*** Opening INPUT ***

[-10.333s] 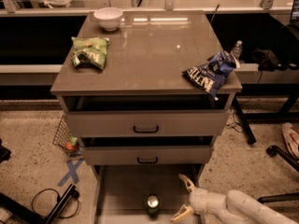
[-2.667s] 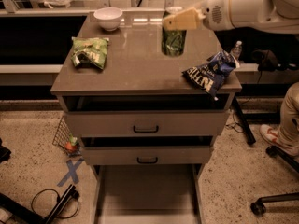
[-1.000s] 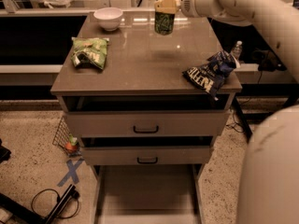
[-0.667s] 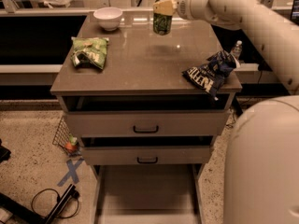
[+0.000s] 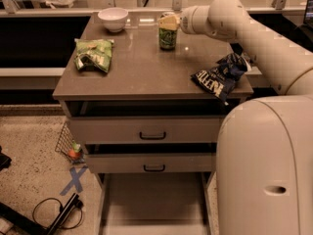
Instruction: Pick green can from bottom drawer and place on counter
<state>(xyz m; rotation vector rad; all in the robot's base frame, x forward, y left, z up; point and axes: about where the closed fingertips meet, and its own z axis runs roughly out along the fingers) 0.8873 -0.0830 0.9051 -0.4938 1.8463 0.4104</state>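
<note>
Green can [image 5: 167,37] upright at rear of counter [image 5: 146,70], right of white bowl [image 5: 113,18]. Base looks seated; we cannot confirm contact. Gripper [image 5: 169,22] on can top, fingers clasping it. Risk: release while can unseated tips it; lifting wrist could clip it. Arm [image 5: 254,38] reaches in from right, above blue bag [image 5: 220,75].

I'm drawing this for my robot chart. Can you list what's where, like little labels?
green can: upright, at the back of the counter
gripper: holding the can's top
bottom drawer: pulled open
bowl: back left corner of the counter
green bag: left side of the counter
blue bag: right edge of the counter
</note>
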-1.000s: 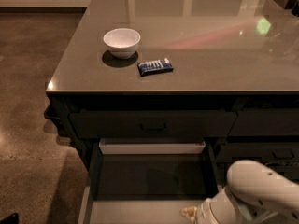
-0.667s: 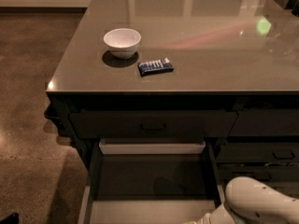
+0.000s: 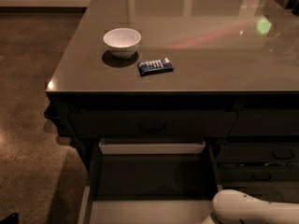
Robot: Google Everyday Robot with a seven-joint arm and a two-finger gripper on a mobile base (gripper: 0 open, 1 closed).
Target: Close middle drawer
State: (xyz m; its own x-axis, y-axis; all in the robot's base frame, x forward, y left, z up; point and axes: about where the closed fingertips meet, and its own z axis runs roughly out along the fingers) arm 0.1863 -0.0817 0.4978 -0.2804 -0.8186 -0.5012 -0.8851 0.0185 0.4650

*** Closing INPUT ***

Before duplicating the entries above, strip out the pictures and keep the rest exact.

_WRITTEN RESPONSE_.
[-10.333s] 
[-2.667s] 
[-1.000s] 
[-0.667s] 
[+0.000s] 
Instruction: Pick green can from bottom drawer and place on counter
<state>(xyz m; rotation vector rad; all in the robot's base frame, x forward, y left, z up; point and axes: about where the closed fingertips meet, and its own z axis runs roughly out along the fingers) 0.8873 -0.0830 0.9051 -0.4938 1.8463 0.4104</state>
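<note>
Green can [image 5: 167,37] upright at rear of counter [image 5: 146,70], right of white bowl [image 5: 113,18]. Base looks seated; we cannot confirm contact. Gripper [image 5: 169,22] on can top, fingers clasping it. Risk: release while can unseated tips it; lifting wrist could clip it. Arm [image 5: 254,38] reaches in from right, above blue bag [image 5: 220,75].

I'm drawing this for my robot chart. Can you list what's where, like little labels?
green can: upright, at the back of the counter
gripper: holding the can's top
bottom drawer: pulled open
bowl: back left corner of the counter
green bag: left side of the counter
blue bag: right edge of the counter
</note>
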-1.000s: 
-0.667s: 
+0.000s: 
Robot: Google Everyday Robot with a seven-joint arm and a two-finger gripper on a mobile base (gripper: 0 open, 1 closed).
Target: Close middle drawer
State: (xyz m; its own x-axis, y-axis; all in the robot's base frame, x forward, y left, z up; point and axes: about where the closed fingertips meet, and its own z axis runs roughly out along the fingers) arm 0.1863 -0.0817 0.4978 -0.2804 -0.8186 -0.5012 -0.8851 0.0185 0.4650

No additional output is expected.